I inherited a few hundred CSVs I'd like to import into pandas dataframes. They are formatted like so:
username;date;retweets;favorites;text;geo;mentions;hashtags;id;permalink
;2011-03-02 11:04;0;0;"ICYMI: "What you have is 87 people who have common goals of working for [the] next generation; that’s why our...";;;;"42993734165594112";https://twitter.com/AustinScottGA08/status/42993734165594112
;2014-02-25 10:38;3;0;"Will be asking tough questions of #IRS at 2/26 FSGG hearing; supporting bills to make agency more accountable.";;;#IRS;"438352361812426752";https://twitter.com/AnderCrenshaw/status/438352361812426752
;2017-06-14 12:39;4;6;"Thank you to the brave men and women who have answered the call to defend our great nation. Happy 242nd Birthday @USArmy ! #ArmyBDay pic.twitter.com/brBYCOLBJZ";;@USArmy;#ArmyBDay;"875045042758369281";https://twitter.com/AustinScottGA08/status/875045042758369281
To pull that into a pandas dataframe, I tried:
tweets = pd.read_csv(file, header=0, sep=';', parse_dates = True)
and got this error:
ParserError: Error tokenizing data. C error: Expected 10 fields in line 1, saw 11
I assume that's because there's an unescaped quote inside the field
ICYMI: "What you have is 87 people who have common goals of working for [the] next generation; that’s why our...
So, I tried
tweets = pd.read_csv(file, header=0, sep=';', parse_dates = True, quoting=csv.QUOTE_NONE)

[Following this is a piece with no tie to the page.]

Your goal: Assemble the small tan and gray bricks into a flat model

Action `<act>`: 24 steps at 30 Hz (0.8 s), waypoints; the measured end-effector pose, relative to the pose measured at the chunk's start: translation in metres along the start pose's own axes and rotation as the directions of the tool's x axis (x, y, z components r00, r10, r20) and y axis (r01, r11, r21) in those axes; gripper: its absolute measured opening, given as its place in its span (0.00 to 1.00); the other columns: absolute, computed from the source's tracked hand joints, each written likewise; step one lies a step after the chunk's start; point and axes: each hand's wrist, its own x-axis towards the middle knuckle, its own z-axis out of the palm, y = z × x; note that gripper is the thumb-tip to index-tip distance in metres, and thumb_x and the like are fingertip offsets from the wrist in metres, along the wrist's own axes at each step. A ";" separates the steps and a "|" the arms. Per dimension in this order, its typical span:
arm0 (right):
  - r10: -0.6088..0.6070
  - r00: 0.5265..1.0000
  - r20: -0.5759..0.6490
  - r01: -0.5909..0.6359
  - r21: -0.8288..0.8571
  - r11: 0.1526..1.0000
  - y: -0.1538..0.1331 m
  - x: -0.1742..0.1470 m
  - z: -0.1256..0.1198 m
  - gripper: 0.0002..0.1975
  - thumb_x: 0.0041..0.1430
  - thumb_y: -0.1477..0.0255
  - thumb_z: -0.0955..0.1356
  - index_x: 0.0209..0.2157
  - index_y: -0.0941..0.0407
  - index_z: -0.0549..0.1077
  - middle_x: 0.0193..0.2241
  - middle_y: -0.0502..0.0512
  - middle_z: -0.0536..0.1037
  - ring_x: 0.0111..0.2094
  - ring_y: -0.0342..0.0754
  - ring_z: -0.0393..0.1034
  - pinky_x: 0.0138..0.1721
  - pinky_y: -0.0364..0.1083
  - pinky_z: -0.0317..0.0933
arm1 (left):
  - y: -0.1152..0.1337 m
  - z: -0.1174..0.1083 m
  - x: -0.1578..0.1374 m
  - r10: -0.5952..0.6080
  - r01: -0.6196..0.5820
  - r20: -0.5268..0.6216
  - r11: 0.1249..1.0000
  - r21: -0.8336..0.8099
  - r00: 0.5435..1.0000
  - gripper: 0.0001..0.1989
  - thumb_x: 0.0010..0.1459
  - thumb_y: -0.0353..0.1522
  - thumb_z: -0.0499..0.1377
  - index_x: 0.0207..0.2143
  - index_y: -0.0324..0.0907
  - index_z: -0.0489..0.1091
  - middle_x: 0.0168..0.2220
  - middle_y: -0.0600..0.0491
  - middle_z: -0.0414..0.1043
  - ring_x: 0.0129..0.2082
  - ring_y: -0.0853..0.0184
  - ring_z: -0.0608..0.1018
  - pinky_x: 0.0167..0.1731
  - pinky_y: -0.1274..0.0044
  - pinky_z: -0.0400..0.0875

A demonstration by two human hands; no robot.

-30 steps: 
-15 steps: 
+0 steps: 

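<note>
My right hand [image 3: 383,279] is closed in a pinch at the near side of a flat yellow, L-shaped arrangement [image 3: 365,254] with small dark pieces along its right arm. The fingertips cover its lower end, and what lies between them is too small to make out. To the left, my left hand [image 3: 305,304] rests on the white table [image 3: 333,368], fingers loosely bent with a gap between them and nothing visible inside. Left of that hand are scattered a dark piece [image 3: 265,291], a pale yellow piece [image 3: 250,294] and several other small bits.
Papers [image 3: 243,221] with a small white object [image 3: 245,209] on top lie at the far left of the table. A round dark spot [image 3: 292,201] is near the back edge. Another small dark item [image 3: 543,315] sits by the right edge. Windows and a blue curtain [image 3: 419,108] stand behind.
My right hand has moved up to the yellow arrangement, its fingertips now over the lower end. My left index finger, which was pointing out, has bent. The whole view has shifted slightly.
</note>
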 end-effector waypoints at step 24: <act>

and get a new error (I assume because there are ; in the field):
Will be asking tough questions of #IRS at 2/26 FSGG hearing; supporting bills to make agency more accountable. http:// tinyurl.com/n8ozeg5
ParserError: Error tokenizing data. C error: Expected 10 fields in line 2, saw 11
I can't regenerate these CSV files. What I'm wondering is, how can I preprocess/fix them so that they are properly formatted (i.e., escape quotes within fields)? Or, is there a way to read them into a dataframe directly even with unescaped quotes?